What the task requires:
When writing out the listing below, reproduce every word exactly and skip the pictures.

Recorded data:
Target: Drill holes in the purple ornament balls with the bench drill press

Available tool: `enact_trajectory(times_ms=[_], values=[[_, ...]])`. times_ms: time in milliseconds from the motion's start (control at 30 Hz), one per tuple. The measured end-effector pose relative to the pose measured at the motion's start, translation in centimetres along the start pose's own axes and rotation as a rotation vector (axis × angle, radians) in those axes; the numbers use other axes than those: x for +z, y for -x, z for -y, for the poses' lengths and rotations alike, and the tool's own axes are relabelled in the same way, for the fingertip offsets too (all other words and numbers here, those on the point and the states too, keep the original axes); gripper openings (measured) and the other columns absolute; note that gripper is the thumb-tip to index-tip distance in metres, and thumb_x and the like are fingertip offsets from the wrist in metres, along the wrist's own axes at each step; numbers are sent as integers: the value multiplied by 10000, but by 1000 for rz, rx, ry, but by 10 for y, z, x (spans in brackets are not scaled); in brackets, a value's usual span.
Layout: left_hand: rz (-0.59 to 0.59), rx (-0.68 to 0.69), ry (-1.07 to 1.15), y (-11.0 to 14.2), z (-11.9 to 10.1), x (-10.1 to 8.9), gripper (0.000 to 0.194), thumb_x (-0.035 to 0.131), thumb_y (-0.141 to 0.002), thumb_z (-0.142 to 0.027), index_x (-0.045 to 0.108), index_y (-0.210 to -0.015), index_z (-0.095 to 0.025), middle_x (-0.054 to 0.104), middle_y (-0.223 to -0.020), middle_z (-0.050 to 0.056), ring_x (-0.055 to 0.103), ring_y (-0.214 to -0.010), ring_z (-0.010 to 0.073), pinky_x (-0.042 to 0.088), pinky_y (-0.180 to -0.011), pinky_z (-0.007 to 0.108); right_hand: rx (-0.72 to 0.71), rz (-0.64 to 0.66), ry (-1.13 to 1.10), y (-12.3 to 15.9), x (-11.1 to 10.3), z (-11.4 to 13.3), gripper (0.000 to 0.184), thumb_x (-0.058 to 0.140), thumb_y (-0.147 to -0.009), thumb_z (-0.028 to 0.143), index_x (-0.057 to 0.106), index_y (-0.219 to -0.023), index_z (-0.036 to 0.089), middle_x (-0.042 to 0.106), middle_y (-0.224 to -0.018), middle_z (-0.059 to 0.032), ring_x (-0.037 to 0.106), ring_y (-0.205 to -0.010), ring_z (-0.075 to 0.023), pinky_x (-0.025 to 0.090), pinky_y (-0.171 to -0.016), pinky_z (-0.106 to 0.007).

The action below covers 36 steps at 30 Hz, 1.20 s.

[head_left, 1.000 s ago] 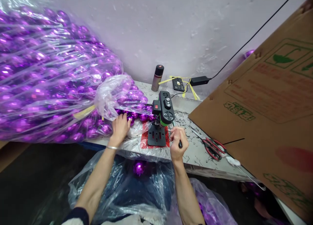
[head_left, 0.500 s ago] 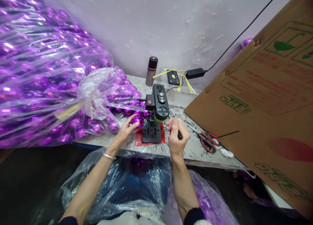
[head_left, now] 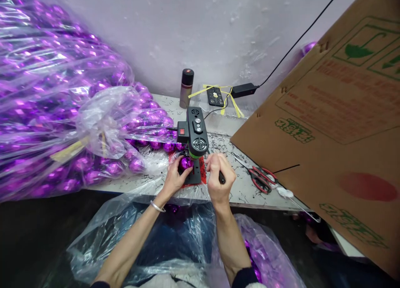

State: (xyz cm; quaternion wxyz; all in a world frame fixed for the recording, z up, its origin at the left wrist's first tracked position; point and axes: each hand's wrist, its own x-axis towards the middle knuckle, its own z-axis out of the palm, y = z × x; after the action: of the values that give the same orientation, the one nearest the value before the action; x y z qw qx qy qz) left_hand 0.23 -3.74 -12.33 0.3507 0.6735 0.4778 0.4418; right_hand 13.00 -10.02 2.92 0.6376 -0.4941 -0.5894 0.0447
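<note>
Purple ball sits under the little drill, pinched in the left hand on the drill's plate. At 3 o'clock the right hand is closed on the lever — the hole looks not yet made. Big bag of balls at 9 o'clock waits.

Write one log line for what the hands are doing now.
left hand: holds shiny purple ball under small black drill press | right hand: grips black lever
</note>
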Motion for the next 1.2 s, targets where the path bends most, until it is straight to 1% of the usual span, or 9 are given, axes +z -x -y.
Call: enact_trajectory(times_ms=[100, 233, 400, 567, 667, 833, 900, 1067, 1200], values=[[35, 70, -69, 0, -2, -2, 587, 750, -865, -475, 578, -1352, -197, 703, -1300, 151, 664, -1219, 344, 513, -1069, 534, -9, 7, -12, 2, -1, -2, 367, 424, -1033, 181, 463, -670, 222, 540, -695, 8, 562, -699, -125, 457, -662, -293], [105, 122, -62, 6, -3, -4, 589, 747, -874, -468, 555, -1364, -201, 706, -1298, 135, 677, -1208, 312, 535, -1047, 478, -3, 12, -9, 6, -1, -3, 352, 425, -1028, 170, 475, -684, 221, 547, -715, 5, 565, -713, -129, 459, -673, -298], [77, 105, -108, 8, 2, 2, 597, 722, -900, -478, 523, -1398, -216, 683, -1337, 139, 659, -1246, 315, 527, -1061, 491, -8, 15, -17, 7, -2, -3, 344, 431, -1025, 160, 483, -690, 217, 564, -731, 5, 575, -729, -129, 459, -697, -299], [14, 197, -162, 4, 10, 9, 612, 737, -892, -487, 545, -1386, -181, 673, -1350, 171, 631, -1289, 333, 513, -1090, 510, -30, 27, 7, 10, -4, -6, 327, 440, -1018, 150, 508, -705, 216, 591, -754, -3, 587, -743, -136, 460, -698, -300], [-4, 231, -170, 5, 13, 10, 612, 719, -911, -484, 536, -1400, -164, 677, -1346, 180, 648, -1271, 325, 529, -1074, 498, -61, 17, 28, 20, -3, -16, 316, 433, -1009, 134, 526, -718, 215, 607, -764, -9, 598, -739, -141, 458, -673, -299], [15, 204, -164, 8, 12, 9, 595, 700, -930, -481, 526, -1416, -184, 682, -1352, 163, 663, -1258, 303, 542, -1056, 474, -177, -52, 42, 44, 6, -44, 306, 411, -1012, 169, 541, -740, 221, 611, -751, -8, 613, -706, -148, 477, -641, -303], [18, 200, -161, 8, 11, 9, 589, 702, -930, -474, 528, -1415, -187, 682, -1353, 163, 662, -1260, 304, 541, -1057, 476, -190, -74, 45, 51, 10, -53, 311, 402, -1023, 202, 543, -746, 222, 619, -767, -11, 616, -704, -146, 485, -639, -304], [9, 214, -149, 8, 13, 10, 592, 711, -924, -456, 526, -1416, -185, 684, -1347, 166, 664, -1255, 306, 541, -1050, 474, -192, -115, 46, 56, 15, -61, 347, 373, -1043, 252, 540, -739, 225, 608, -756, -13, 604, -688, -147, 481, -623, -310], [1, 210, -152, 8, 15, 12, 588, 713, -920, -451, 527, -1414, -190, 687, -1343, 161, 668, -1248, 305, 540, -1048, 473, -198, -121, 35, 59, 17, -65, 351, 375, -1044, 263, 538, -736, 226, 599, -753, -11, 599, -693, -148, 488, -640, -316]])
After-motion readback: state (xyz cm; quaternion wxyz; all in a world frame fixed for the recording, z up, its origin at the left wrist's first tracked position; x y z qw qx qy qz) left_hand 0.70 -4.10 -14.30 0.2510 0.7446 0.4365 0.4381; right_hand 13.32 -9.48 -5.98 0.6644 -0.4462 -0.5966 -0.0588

Answer section:
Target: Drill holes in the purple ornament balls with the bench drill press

Available tool: `enact_trajectory(times_ms=[_], values=[[_, ...]])`. times_ms: time in milliseconds from the motion's start (control at 30 Hz), one per tuple. The measured end-effector pose relative to the pose measured at the motion's start, translation in centimetres along the start pose's own axes and rotation as a rotation vector (axis × angle, radians) in those axes; the numbers use other axes than those: x for +z, y for -x, z for -y, for the poses' lengths and rotations alike, and the tool's own axes are relabelled in the same way, for the fingertip offsets too (all other words and numbers here, those on the point and the states too, keep the original axes); gripper openings (measured) and the other columns absolute; note that gripper is the thumb-tip to index-tip distance in metres, and thumb_x and the like are fingertip offsets from the wrist in metres, along the wrist's own axes at each step; numbers are sent as integers: the value multiplied by 10000, but by 1000 for rz, rx, ry, but by 10 for y, z, x (spans in brackets are not scaled); in brackets, a value's usual span.
Layout: left_hand: rz (-0.59 to 0.59), rx (-0.68 to 0.69), ry (-1.07 to 1.15), y (-11.0 to 14.2), z (-11.9 to 10.1), x (-10.1 to 8.9), gripper (0.000 to 0.194), thumb_x (-0.035 to 0.131), thumb_y (-0.141 to 0.002), thumb_z (-0.142 to 0.027), index_x (-0.045 to 0.108), index_y (-0.210 to -0.015), index_z (-0.095 to 0.025), middle_x (-0.054 to 0.104), middle_y (-0.223 to -0.020), middle_z (-0.050 to 0.056), ring_x (-0.055 to 0.103), ring_y (-0.214 to -0.010), ring_z (-0.010 to 0.073), pinky_x (-0.042 to 0.088), pinky_y (-0.180 to -0.011), pinky_z (-0.007 to 0.108); right_hand: rx (-0.72 to 0.71), rz (-0.64 to 0.66), ry (-1.13 to 1.10), y (-12.3 to 15.9), x (-11.1 to 10.3), z (-11.4 to 13.3), gripper (0.000 to 0.184), thumb_x (-0.058 to 0.140), thumb_y (-0.147 to -0.009), thumb_z (-0.028 to 0.143), index_x (-0.057 to 0.106), index_y (-0.219 to -0.023), index_z (-0.036 to 0.089), middle_x (-0.042 to 0.106), middle_y (-0.224 to -0.018), middle_z (-0.059 to 0.032), ring_x (-0.037 to 0.106), ring_y (-0.205 to -0.010), ring_z (-0.075 to 0.023), pinky_x (-0.025 to 0.090), pinky_y (-0.171 to -0.016), pinky_z (-0.106 to 0.007).

The action below covers 36 steps at 30 Hz, 1.20 s.

[head_left, 1.000 s ago] 
[head_left, 0.500 s ago] 
[head_left, now] 

State: (xyz cm; quaternion wxyz; all in a world frame fixed for the recording, z up, its origin at the left wrist's first tracked position; point and axes: each hand's wrist, its own x-axis towards the middle knuckle, its own z-axis out of the palm, y = z × x; after the action: of the values that give the same orientation, the one nearest the value before the action; x y z qw qx qy qz) left_hand 0.23 -3.74 -12.33 0.3507 0.6735 0.4778 0.4418; right_hand 13.00 -10.02 2.92 0.6376 -0.4941 -0.5894 0.0447
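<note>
Purple ball sits under the little drill, pinched in the left hand on the drill's plate. At 3 o'clock the right hand is closed on the lever — the hole looks not yet made. Big bag of balls at 9 o'clock waits.

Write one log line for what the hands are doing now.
left hand: holds shiny purple ball under small black drill press | right hand: grips black lever
</note>
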Motion for the next 1.2 s, targets where the path bends most, until it is straight to 1% of the usual span, or 9 are given, axes +z -x -y.
Call: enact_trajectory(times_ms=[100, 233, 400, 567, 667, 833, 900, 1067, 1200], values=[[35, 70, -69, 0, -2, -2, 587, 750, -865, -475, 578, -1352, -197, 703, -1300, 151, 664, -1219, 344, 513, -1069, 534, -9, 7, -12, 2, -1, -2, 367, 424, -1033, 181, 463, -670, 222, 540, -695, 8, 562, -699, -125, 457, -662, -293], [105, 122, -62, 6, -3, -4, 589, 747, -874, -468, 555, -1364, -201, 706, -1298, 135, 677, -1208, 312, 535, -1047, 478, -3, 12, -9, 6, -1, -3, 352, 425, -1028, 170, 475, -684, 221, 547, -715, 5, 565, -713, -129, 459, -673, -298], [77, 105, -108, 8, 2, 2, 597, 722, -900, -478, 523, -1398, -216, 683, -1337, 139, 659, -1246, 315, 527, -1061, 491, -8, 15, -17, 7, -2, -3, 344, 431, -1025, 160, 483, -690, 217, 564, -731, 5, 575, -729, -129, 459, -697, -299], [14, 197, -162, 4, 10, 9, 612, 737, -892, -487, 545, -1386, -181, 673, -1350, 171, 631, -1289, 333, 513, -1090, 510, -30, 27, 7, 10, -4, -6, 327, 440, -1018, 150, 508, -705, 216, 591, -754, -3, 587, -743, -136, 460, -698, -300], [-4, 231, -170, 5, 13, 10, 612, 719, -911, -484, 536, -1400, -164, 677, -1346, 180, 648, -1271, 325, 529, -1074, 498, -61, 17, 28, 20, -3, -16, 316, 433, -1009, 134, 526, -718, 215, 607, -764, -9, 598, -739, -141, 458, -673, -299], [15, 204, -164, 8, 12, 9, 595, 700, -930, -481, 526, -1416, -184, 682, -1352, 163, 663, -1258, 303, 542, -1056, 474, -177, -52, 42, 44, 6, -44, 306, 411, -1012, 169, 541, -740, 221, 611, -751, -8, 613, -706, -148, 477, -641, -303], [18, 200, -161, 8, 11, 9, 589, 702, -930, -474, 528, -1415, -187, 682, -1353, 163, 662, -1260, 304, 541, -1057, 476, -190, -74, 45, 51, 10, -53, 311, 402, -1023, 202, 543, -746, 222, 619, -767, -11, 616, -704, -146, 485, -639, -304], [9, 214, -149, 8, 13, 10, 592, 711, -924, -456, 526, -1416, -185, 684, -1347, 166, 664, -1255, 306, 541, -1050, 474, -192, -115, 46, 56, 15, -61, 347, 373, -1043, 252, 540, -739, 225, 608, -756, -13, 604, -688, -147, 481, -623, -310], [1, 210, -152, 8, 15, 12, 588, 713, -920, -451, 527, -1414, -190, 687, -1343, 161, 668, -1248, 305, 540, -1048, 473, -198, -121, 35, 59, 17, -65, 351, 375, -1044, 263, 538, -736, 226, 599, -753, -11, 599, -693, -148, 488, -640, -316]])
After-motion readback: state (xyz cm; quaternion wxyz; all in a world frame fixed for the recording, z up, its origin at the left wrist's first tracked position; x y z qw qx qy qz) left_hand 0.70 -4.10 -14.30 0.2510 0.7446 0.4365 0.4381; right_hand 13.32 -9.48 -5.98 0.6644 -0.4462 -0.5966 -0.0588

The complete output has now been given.